By Adam Lent, Director of the Action and Research Centre, RSA
By Adam Lent, Director of the Action and Research Centre, RSA
Nicole Vanderbilt, Managing Director for Europe, Etsy
The rise of the very small business seems unstoppable. Over the last forty years the total number of businesses in the UK has grown from around 800,000 to almost 5 million. Over 95% of these employ less than nine people meaning they are officially ‘micro-businesses’. That’s an awfully rapid growth in this type of company and a very big shift in the way our economy works.
And the trend only seems to be accelerating: the number of micro-businesses has grown by 40% in the last decade alone.
These micro-businesses may be small but they are powerful. They now account for a third of all employment in the UK (almost 8 million people) and a fifth of private sector turnover. It is also clear that smaller companies have generated more jobs in recent years than big business.
Strangely, however, we do not know much about this increasingly central part of our economy. Why has there been such an explosion of micro-businesses? What does it mean for the future of the economy? What impact has it had on our society’s values and politics? We can speculate but there has been little hard thinking or rigorous research.

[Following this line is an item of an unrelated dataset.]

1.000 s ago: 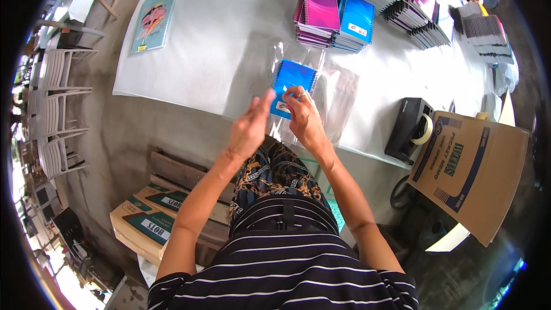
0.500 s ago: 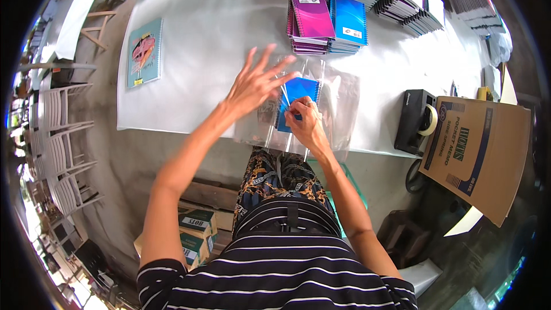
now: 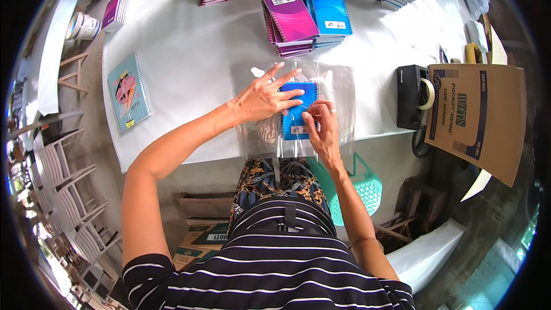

We also know surprisingly little about the motivations and hopes of the people who run micro-businesses. How many, for example, run a micro-business primarily because it gives them greater autonomy and the freedom to be creative and how many are looking to make their fortune? We simply do not know.
This is why the RSA and Etsy have teamed up to launch a research project - called The Power of Small - to answer these and other questions. Over eighteen months, we will run surveys, conduct interviews and analyse data to understand as much as we can about micro-business in the UK. Our findings will be presented through a series of reports, public events and on the RSA and Etsy blogs.
A central part of the project will be to find out as much as we can about the many Etsy sellers in the UK. We’re particularly interested in the connections they form with each other, their customers and the world outside Etsy.
The aim is not just to find out more about micro-business for its own sake. Ultimately, we want to help government, support organisations and, of course, micro-businesses themselves understand how small-scale enterprise can build the more creative society for which both the RSA and Etsy are aiming.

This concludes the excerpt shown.